# 3.1 Recommendation Testing
Validating a recommender system is no trivial task. ECommerce companies usually trials them extensively using both online and offline sources. As this is not quite feasible in our case, we resolved to using a different approach: As discussed when training the Item2Vec models, we created on distinct model for each customer cluster. Next, we load the test users that we defined. We do make some assumptions when actually making the recommendations:

1. The (true) embedding of the basket can be approximated by a (softmax-weighted) average of the items contained in that basket.
2. As in training the Item2Vec models, we only consider orders that have at least 4 items in them as we believe that just having one item in the basket and predicting the remaining one is incredibly difficult.

We then proceeded to generate "artificial" test datasets by using a rolling convolution to extract "order windows" of the following shape (e.g. by using a filter of size 4x1):

([Item1, Item2, Item3, Item4, Item5]) : 
 
Convolution 1: [Item1, Item2, Item3, Item4]  
Convolution 2: [Item2, Item3, Item4, Item5]  

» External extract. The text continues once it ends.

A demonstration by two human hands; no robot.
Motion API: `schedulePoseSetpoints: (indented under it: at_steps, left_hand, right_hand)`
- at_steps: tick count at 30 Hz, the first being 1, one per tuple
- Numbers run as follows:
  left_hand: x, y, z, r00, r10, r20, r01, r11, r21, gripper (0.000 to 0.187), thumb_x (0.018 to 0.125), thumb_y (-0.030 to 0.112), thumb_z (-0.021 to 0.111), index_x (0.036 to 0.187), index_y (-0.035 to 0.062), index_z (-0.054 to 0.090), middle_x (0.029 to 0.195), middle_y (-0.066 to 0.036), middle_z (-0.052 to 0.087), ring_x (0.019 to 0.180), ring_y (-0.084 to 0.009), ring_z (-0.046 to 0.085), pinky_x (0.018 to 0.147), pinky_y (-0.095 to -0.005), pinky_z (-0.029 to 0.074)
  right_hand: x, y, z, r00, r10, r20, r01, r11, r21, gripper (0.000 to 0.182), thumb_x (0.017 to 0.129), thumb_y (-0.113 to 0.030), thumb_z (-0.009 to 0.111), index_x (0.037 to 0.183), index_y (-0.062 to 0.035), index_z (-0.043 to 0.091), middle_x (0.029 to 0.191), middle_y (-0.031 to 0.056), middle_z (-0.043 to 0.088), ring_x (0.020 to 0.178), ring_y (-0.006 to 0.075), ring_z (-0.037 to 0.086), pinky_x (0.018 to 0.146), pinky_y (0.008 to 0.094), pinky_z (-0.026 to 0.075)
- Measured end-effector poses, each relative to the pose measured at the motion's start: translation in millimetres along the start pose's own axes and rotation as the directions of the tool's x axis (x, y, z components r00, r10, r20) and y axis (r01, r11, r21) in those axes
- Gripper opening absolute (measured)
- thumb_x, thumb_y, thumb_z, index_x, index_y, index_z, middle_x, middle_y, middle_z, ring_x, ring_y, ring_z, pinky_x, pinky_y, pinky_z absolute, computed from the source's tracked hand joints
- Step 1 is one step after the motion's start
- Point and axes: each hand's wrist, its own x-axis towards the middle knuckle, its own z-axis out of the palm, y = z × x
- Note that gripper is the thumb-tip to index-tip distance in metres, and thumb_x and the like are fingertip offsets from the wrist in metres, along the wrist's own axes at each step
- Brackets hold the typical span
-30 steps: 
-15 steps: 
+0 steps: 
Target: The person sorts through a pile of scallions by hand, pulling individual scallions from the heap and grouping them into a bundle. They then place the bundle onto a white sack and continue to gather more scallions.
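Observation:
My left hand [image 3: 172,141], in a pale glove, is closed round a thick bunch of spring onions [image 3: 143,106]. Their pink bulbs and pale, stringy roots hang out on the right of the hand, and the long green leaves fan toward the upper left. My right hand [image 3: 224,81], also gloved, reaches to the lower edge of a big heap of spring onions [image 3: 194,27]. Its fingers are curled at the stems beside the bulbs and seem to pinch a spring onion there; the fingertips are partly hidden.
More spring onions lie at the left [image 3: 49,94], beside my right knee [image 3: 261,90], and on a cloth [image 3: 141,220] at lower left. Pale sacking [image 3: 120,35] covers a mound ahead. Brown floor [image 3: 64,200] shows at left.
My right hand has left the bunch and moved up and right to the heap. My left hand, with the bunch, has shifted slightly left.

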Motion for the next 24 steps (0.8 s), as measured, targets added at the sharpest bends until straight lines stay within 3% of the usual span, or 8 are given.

We then extract the first three basket elements as our "basket" (e.g. [Item1, Item2, Item3]), apply the recommender on these items and then compare with the last item  [Item4] in the convolution. 

We made an important observation when using the recommender here: Using a softmax-weighted basket (i.e. weighting the first element with $e^1$, the second with $e^2$ and then normalizing by the sum of $e^1$ to $e^3$) yields a superior result compared to using the simple mean. This is intuitive, as products that have been purchased at the beginning might not be so indicative of products further ahead in the cart.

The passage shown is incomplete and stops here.